[EXERCISE DESCRIPTION] Of all the entries below, retype only the lines from the one with "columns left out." through the one with "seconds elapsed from", exactly as they appear.

[DATA EXCERPTS]
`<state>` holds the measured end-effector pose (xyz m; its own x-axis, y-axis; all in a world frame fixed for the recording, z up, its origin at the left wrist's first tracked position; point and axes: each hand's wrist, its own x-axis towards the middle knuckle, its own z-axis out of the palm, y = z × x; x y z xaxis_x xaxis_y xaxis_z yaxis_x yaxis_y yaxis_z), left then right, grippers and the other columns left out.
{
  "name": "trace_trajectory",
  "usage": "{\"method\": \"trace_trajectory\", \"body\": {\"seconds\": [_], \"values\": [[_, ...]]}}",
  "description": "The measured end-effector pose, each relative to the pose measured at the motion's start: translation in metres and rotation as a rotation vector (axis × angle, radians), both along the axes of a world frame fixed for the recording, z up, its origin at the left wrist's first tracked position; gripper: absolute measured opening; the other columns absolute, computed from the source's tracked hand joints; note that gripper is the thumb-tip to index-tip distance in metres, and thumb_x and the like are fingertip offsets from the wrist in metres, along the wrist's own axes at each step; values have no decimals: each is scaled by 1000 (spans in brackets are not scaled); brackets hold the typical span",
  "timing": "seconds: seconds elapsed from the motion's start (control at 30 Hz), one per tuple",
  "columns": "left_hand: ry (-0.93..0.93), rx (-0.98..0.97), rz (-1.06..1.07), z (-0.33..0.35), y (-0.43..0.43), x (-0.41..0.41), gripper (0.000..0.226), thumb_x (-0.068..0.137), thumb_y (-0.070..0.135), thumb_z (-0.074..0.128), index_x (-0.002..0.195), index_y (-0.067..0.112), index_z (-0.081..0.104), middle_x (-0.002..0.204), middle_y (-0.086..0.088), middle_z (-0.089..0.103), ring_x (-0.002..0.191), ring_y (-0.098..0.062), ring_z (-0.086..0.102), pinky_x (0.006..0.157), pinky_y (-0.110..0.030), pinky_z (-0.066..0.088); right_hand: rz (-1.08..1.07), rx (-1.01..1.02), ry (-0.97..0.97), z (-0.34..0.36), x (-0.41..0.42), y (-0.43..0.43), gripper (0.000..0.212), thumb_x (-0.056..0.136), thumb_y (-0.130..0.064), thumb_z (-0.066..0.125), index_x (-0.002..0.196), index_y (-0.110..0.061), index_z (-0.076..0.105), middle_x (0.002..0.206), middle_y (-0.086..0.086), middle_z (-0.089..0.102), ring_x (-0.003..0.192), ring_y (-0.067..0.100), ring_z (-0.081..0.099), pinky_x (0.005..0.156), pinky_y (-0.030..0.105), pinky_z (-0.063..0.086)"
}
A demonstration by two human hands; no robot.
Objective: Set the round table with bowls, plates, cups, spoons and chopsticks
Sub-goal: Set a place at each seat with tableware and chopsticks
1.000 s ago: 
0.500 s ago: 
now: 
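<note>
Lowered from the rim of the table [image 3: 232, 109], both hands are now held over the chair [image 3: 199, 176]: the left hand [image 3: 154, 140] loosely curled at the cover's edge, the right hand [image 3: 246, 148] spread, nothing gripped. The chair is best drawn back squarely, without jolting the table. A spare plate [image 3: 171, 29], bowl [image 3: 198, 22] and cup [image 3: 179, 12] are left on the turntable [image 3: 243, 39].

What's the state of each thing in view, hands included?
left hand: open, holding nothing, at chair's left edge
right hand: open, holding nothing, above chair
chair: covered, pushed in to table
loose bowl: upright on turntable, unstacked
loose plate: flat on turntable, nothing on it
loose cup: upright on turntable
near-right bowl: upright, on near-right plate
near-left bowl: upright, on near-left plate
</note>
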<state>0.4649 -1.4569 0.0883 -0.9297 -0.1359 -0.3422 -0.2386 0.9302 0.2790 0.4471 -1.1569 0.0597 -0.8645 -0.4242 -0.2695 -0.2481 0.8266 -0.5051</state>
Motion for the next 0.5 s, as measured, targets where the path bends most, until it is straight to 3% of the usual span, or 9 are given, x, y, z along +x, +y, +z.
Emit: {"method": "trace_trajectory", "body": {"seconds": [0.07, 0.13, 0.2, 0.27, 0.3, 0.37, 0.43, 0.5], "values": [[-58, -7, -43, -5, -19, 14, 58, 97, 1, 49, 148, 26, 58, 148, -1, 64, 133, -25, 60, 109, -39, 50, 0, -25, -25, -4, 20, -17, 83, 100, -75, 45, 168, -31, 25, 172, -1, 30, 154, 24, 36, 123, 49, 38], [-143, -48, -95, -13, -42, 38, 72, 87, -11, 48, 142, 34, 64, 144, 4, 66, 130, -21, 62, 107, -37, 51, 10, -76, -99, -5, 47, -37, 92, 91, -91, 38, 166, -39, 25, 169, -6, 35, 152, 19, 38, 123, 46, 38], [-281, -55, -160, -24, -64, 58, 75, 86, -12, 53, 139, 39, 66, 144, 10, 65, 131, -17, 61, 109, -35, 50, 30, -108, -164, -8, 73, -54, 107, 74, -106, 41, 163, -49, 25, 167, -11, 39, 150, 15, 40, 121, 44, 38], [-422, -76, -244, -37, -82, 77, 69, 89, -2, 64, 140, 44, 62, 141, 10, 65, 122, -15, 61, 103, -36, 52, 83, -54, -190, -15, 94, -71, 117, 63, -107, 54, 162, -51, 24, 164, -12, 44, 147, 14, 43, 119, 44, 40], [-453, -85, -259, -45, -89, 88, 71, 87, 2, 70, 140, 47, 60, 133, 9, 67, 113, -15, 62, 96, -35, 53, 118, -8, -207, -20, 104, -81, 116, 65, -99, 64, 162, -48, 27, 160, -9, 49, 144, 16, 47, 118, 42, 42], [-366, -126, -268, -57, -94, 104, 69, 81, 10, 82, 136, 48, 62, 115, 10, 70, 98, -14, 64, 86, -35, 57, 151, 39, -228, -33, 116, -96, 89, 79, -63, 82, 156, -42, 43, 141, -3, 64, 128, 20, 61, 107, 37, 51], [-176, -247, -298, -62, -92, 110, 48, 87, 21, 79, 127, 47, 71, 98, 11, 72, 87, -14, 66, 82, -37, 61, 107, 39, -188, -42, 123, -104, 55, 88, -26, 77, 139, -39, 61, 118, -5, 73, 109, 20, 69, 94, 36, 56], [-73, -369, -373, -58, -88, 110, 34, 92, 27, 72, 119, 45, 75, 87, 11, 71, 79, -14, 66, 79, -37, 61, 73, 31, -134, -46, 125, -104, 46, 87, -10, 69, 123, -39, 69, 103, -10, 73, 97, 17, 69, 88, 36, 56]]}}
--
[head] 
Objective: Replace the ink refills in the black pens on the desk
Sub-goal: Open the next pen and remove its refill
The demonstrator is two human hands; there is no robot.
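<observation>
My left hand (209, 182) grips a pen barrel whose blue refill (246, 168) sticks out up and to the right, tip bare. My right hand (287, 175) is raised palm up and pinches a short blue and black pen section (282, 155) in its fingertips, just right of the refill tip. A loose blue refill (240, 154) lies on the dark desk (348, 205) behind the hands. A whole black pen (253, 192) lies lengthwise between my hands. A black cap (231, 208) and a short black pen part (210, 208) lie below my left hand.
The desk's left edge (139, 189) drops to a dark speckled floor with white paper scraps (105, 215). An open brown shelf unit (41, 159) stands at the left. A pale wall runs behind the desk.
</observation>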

[RESPONSE BOX]
`<state>` holds the measured end-effector pose (xyz m; its own x-axis, y-axis; all in a world frame fixed for the recording, z up, its origin at the left wrist's first tracked position; point and axes: each hand's wrist, its own x-axis towards the middle knuckle, its own z-axis out of the palm, y = z × x; x y z xaxis_x xaxis_y xaxis_z yaxis_x yaxis_y yaxis_z), left then right, grippers and the other columns left out.
{
  "name": "trace_trajectory",
  "usage": "{\"method\": \"trace_trajectory\", \"body\": {\"seconds\": [_], \"values\": [[_, ...]]}}",
  "description": "The measured end-effector pose, each relative to the pose measured at the motion's start: translation in metres and rotation as a rotation vector (axis × angle, radians), both along the axes of a world frame fixed for the recording, z up, its origin at the left wrist's first tracked position; gripper: absolute measured opening; the other columns absolute, computed from the source's tracked hand joints; note that gripper is the thumb-tip to index-tip distance in metres, and thumb_x and the like are fingertip offsets from the wrist in metres, along the wrist's own axes at each step; values have no decimals: each is scaled by 1000 (spans in brackets are not scaled); brackets hold the typical span",
  "timing": "seconds: seconds elapsed from the motion's start (control at 30 Hz), one per tuple",

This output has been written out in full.